No, the people I represented were benevolent and considerate and compassionate and helpful people. I was in Jamaica to bring computers—in representation of everyone who had donated computers—for the benefit of a hencetofore unseen school of students as well as the larger community. So additionally immediately I realized in this small way I represented the visionary and far-sighted, those of us who not only hope for change but actually work for it. And I just happened to be the “me” version of such a people.

Of the next ten days, I worked nine. We picked the computers up in Montego Bay and I learned the hard way that I had done a poor job of packing the computers. Of the 14, only three or four worked; the rest had been either shaken or jarred so hard that they would not even switch on. So I had no choice but to completely strip down the computers into individual components and start from zero. It is worth noting that of the three or four computers that did work, two were Macs. One blueberry and one (key) lime green, 10-year old iMacs.

[To my constant aid was Mr. Clinton Hedmann. It is another one of those mysteries of the success of this operation that someone with as formidable knowledge of ancient computer systems (“Windows 98”) and the arcane make-up of ancient computers just happened to be the husband of one of the teachers and father of one of the students. (Mrs.
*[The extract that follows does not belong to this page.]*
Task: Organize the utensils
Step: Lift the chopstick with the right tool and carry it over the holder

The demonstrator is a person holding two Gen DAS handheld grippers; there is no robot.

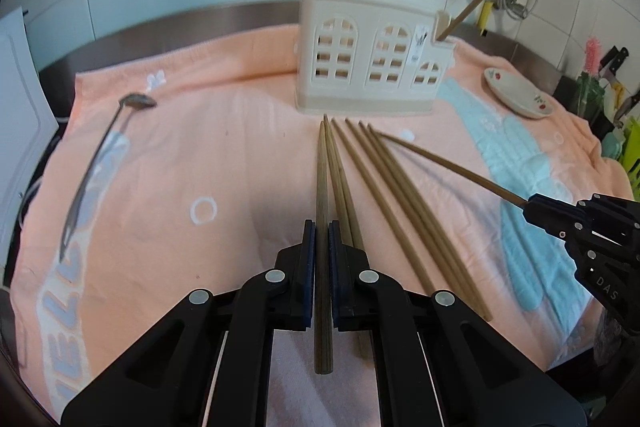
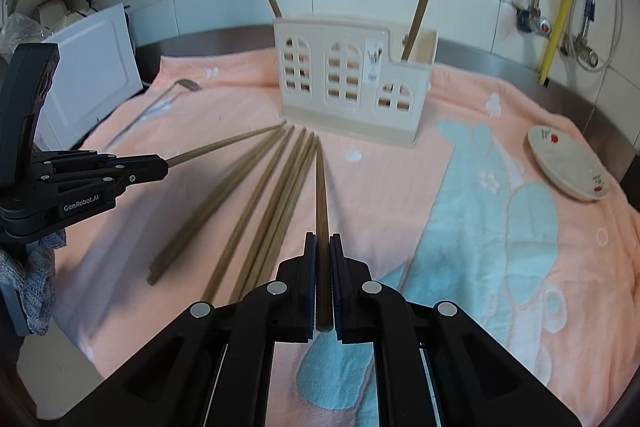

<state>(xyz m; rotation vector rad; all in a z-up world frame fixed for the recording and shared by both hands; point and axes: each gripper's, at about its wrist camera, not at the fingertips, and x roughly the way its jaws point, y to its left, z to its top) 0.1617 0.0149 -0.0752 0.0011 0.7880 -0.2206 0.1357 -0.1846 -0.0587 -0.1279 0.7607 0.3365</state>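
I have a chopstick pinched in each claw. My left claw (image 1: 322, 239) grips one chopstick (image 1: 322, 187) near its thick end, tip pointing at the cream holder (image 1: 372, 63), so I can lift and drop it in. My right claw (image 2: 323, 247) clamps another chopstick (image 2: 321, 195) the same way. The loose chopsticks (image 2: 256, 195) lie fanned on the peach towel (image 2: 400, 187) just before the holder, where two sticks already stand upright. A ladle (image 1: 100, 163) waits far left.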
Hedmann and son Clinton, respectively.) In fact, Mr. Hedmann was able to bring to life a computer that so frustrated me I had named it DEAD in huge black letters while he continued tooling within it. It was this same computer that got renamed LAZARUS when he brought it to life—complete with out (first) running copy of Windows XP. That computer, along with a 56k cel telephone modem, enabled us to light up four others.]

Yet there is another of facet of this story I have yet to elaborate upon. Before my arrival, I was told “a computer room was being built.” Modestly, I conceived that this meant a room at the school was being cleared and re-named as “the computer room.” Never in my wildest imaginings had I believed that an actual room was to have been constructed. And yet…that is precisely what it meant.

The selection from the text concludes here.